年魚の特徴
卵生メダカには年魚と非年魚が、います。
年魚は、ノソブランキウスに代表される、その名の通り一年しか生きられない魚たち。
非年魚は、アフィオセミオンに代表される、もう少し長生きできる種類です。
違いはこの点だけですが、飼育・繁殖を楽しむにあたっては大きな違いがあります。
この記事では、卵生メダカの年魚の特徴とその楽しみ方を解説します。
神秘的な年魚の生態
ノソブランキウスの仲間たちは、東アフリカの熱帯雨林の水深の浅い小川に生息しています。
彼らの住む環境は、一年の中で雨季と乾季が交互にやってきて、その環境はめまぐるしく変化します。
雨季に充分な水量に満たされていた小川は、乾季がやってくるとあっという間に干上がってしまいます。
つまり、彼らが水中で過ごせる期間は長くて一年。場所によっては一年に数回の雨季て乾季を繰り返す地域もあり、数ヶ月でその生命を終わらせる種類もあります。
彼らの住む小川のことを、水たまり、と呼んだりすることが、あります。それくらい彼らの住む場所は不安定な環境にあるのです。
ただ、そのような環境の中で、彼らは生命の神秘ともいえる力を身につけました。
自分が死んでも、その子孫を次世代に残そうという生物的進化の結果、卵のまま乾季を乗り切る力を身につけたのです。
親魚は雨季の恵まれた環境の水の中で、次世代に残す卵を水草や水底に産みつけます。
やがて乾季がきて、小川の干上がりとともに親魚はその生命を失いますが、産みつけられた卵は乾燥した乾季の環境の中でじっとその生命を育て続けます。
卵の中で数ヶ月間、新しい生命はゆっくりと成長し、細胞は親の残した遺伝子を眼や身体として再現していきます。やがて来る雨季を待ち続けながら…

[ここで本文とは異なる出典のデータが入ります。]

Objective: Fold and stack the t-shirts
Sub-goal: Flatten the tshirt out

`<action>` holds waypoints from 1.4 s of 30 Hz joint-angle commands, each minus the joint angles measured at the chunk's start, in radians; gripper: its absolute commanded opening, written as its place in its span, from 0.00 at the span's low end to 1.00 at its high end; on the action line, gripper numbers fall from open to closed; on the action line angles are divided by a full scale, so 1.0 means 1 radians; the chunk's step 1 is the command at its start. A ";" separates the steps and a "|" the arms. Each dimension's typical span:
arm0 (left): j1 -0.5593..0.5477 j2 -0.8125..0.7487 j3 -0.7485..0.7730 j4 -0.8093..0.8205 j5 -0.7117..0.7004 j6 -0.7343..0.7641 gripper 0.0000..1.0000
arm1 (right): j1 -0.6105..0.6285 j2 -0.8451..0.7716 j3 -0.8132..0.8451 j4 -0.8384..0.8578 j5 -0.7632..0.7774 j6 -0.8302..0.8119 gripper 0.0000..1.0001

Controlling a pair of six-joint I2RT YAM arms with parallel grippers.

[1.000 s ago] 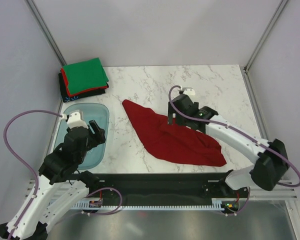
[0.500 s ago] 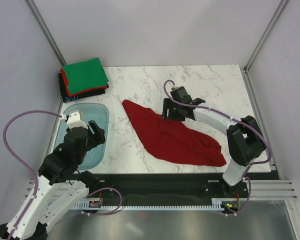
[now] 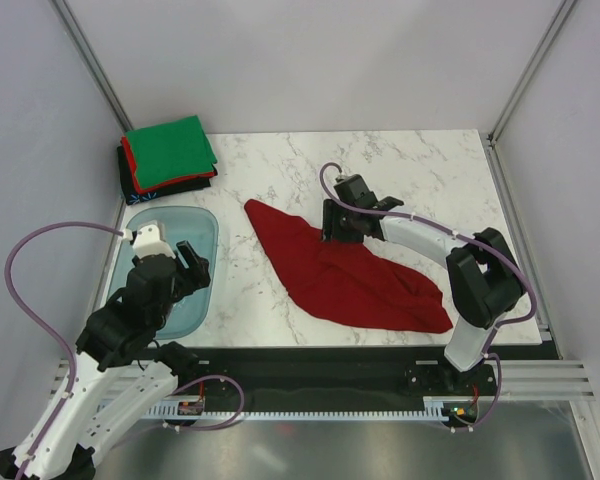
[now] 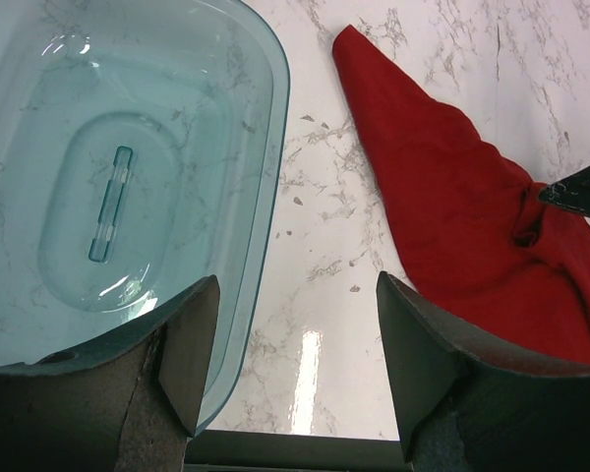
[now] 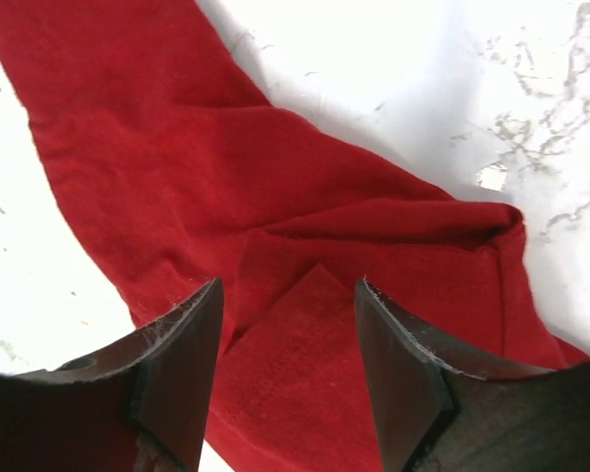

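- Top external view: a translucent teal tub [image 3: 185,225] sat on the marble table [image 3: 280,170] at the left side, and the marble pattern showed through its floor.
- The left gripper [image 3: 194,262] hung over the tub's near right part.
- A folded stack of t-shirts [image 3: 168,158] lay in the far left corner, beyond the tub and apart from it. Bright green was on top, with red and black edges beneath.
- The dark red t-shirt [image 3: 360,285] lay crumpled in a long diagonal across the middle of the table. It was outside the tub, with a strip of bare marble between them.
- The right gripper [image 3: 332,232] was down on the far edge of that shirt, toward its pointed left end.
- Left wrist view: the tub's floor showed a moulded oval with a small bar-shaped ridge at its centre, and white glare lay on the plastic.
- The left claw's jaws stood wide apart and held nothing. One finger was over the tub's rim and the other over bare marble.
- The red shirt's pointed tip lay to the right of the tub.
- Right wrist view: the fingers [image 5: 177,364] stood apart, straddling a peaked fold of the dark red cloth that rose between them.
- The jaws were not pinched on the cloth, so the claw was open.
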 commanded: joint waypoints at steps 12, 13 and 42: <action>0.004 0.004 0.001 0.024 -0.028 0.026 0.72 | 0.004 0.041 -0.002 -0.018 0.037 -0.043 0.31; 0.002 0.002 0.000 0.024 -0.030 0.026 0.72 | 0.005 0.044 0.001 -0.018 0.036 -0.043 0.26; 0.004 0.232 0.055 0.162 0.027 0.043 0.77 | 0.004 -0.675 0.015 -0.460 0.410 -0.065 0.00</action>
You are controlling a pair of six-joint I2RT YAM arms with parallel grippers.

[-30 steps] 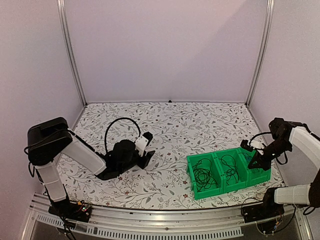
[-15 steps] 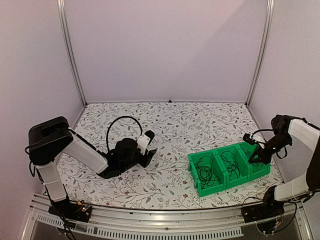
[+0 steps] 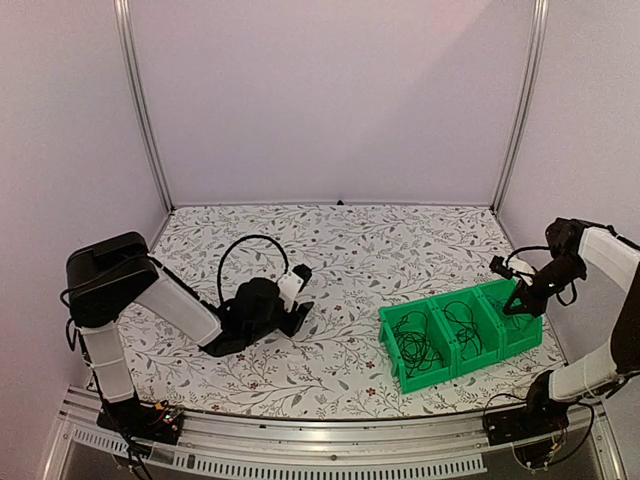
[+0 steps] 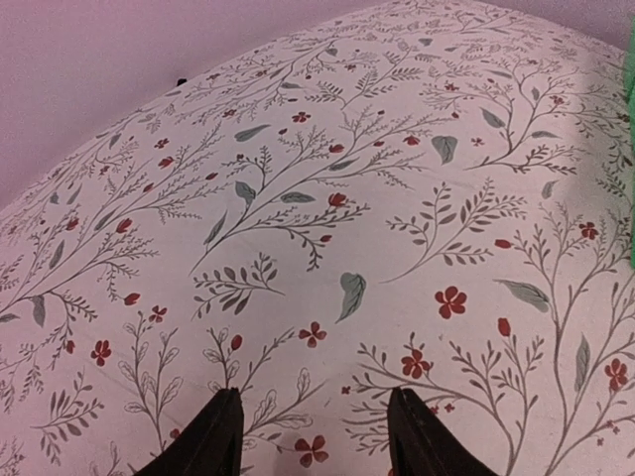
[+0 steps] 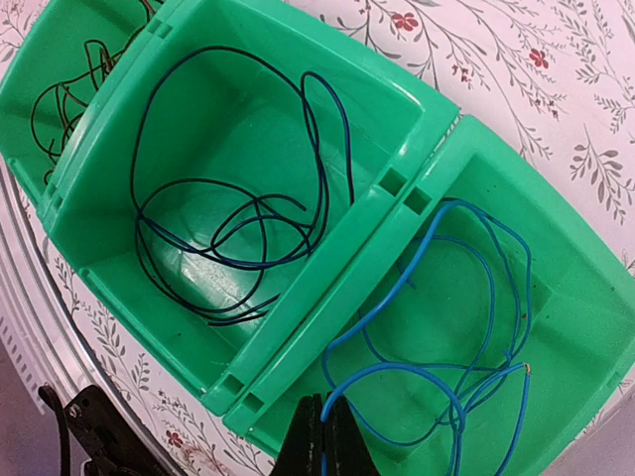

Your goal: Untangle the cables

雨季になると、干からびた小川はまた水をたたえて生命を呼び戻します。
卵は水を得てその殻を破り、稚魚となって水中に泳ぎ出します。
かつて親が自分を産んだ小川で…
と少々、詩的になってしまいましたが(笑)
まさに自然界の神秘といえる、熱帯魚でも珍しい生態をもつのが、卵生メダカの年魚になります。
ちなみにこの短命な年魚の生態は、老化研究の分野で世の中の役に立っています。詳しくはこちらの記事で解説しています。
生物遺伝学研究におけるノソブランキウスの役割このブログでは卵生メダカの種類や飼い方の情報をメインに解説していますが、今回は卵生メダカ 年魚のノソブランキウスの武勇伝についてです^_^卵生メダカの年魚は、その名の通り約1年のライフ[…]
年魚の楽しみ方
年魚の飼育の醍醐味は、この特徴的な生態を自分のアクアリウムで間近に味わうことです。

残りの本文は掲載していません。